**TASK REQUIREMENTS:** Search the data for the word "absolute" and copy each line that has it.

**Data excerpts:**
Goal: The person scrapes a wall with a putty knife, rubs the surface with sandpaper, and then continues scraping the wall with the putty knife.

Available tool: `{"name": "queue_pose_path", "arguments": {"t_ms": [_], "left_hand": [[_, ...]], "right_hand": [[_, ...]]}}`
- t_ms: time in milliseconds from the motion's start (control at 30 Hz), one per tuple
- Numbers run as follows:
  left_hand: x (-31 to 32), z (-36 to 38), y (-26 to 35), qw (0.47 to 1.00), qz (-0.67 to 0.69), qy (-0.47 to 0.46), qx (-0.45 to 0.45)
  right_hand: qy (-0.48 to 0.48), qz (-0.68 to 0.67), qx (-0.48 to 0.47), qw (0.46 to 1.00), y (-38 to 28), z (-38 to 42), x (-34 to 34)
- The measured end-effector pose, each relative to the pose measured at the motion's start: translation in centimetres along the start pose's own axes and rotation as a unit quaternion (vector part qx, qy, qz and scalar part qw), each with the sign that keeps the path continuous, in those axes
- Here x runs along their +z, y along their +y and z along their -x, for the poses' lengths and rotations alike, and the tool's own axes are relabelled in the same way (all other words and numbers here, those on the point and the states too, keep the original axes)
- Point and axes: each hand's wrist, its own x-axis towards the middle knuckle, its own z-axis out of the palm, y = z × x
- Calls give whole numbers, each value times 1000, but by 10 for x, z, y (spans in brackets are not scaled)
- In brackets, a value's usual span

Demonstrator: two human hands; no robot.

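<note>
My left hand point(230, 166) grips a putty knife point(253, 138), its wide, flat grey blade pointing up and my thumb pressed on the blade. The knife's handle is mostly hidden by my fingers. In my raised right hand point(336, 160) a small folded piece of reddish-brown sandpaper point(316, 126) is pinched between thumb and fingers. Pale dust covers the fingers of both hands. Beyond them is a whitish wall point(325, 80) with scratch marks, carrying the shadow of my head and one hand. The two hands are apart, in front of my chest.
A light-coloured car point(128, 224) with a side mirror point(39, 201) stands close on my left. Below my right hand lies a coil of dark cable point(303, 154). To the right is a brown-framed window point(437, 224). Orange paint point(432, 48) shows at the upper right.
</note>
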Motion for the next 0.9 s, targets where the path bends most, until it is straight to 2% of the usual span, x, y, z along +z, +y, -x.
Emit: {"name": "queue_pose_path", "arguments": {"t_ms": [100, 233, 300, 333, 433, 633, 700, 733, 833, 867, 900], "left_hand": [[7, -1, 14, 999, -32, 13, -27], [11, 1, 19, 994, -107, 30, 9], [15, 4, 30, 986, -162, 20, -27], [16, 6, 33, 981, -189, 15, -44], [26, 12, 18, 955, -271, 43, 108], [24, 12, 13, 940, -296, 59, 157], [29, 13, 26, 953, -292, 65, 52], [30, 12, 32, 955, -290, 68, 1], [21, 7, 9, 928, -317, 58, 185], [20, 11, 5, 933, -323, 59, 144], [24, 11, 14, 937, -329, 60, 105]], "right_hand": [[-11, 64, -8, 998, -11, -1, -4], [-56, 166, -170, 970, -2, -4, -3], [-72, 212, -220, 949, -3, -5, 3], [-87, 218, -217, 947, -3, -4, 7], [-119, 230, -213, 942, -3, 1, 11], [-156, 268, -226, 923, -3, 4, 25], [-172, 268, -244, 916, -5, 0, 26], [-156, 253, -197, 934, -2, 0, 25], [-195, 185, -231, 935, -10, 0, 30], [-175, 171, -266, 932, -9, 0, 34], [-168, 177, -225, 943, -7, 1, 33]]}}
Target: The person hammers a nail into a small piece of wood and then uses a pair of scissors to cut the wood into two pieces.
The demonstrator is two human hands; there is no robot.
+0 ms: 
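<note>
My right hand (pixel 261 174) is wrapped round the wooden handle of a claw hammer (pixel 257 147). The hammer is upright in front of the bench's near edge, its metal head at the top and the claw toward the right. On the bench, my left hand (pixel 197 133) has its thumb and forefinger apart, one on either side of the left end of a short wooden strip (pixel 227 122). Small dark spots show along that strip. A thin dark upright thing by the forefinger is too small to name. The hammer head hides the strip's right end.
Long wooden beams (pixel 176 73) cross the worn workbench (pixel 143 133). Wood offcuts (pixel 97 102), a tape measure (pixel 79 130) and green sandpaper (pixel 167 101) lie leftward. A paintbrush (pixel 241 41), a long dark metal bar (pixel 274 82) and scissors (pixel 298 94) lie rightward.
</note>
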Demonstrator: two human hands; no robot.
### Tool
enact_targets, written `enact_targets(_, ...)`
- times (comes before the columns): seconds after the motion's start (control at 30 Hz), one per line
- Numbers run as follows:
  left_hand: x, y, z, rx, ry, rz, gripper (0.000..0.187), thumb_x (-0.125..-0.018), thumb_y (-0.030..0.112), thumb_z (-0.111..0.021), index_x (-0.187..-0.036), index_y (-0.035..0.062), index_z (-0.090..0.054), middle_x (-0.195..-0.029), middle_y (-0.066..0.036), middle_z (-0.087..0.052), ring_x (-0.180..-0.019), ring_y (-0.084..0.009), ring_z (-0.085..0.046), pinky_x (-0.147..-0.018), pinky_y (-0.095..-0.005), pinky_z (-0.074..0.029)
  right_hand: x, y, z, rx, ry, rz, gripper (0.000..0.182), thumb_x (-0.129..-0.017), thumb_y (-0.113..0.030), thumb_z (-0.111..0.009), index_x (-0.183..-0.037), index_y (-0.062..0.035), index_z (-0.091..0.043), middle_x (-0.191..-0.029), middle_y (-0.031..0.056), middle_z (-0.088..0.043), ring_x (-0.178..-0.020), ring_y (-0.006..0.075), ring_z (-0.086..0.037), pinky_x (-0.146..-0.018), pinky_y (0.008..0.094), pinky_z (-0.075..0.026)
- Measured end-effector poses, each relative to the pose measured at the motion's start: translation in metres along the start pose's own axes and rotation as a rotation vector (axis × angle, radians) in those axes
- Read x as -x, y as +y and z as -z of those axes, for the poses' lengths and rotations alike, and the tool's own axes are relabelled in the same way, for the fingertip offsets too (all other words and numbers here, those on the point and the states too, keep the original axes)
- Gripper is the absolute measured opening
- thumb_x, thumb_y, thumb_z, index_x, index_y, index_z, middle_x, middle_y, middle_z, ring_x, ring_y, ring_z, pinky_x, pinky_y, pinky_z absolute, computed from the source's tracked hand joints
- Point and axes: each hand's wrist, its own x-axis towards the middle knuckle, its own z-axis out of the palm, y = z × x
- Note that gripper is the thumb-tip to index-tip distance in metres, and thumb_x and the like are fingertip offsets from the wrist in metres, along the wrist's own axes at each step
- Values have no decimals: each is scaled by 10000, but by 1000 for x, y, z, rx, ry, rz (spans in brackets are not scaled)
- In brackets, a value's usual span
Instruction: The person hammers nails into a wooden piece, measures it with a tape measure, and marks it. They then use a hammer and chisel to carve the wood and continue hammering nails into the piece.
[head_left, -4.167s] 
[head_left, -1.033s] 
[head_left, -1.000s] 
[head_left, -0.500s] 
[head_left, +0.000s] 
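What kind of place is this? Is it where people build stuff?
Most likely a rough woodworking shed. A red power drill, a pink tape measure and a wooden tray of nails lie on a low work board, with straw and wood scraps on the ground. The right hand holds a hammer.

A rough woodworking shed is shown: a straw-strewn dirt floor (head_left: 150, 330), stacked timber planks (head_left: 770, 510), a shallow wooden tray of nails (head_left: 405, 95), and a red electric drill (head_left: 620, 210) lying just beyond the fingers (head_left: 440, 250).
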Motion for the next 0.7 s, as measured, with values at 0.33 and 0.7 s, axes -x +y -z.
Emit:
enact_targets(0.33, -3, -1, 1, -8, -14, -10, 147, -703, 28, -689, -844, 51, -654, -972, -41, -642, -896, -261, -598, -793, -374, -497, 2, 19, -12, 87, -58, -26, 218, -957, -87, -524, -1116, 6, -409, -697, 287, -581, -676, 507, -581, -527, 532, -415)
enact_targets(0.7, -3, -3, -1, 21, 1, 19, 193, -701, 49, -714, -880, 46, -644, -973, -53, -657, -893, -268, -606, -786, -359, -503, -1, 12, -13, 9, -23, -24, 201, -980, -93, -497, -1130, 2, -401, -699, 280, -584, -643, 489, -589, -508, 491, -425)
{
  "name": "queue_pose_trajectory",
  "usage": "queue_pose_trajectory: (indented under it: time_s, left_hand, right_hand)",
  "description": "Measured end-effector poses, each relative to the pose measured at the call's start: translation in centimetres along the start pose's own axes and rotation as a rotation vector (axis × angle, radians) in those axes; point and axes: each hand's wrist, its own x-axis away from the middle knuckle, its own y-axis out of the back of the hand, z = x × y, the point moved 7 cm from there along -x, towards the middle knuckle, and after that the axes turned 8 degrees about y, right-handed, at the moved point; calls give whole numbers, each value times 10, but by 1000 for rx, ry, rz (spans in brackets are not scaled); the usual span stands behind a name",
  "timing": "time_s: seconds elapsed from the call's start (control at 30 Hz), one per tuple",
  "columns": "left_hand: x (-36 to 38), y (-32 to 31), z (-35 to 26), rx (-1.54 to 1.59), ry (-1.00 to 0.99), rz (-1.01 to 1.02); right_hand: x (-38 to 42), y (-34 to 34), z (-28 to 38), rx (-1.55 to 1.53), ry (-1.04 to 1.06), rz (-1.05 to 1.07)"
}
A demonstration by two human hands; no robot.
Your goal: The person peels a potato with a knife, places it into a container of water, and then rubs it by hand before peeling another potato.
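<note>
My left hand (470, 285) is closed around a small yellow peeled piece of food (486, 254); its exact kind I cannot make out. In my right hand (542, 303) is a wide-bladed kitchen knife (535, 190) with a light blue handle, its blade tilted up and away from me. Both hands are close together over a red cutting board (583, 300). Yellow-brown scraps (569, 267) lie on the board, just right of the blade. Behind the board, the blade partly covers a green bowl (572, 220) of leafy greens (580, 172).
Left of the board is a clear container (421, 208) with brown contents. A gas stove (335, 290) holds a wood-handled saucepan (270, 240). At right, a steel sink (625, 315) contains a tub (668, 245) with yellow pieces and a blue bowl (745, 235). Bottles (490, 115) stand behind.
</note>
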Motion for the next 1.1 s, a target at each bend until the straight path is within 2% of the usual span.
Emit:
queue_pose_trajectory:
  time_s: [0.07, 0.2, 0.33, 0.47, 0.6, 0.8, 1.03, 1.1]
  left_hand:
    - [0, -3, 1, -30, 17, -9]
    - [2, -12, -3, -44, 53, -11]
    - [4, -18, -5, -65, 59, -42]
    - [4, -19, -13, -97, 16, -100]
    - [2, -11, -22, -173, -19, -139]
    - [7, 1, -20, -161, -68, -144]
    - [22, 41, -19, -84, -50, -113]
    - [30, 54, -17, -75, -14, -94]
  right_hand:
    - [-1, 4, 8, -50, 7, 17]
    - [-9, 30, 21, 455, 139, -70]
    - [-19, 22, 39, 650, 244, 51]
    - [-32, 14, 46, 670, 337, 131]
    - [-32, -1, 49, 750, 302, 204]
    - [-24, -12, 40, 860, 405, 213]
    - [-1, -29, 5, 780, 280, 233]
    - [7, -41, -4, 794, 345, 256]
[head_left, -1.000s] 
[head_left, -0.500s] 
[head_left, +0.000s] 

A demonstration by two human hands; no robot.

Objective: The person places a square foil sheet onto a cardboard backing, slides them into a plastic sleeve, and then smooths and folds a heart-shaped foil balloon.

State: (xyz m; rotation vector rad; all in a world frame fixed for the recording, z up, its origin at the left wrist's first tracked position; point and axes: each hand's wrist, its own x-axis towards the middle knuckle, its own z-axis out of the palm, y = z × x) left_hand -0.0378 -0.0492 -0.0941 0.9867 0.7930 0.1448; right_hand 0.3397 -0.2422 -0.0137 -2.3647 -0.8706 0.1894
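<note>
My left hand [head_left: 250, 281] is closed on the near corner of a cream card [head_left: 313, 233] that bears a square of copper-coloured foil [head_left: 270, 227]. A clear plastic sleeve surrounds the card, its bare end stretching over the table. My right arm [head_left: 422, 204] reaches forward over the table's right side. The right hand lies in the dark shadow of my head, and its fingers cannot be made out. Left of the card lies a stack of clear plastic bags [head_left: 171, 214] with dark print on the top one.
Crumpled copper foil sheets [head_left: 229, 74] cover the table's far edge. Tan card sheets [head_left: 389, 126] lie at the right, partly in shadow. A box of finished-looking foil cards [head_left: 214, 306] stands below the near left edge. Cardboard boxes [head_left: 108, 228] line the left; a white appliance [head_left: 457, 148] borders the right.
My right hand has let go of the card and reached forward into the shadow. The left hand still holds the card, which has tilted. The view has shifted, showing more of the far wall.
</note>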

**FINISHED TASK:**
- Gripper is the absolute measured opening
- thumb_x, thumb_y, thumb_z, index_x, index_y, index_z, middle_x, middle_y, middle_z, ring_x, ring_y, ring_z, pinky_x, pinky_y, pinky_z absolute, computed from the source's tracked hand joints

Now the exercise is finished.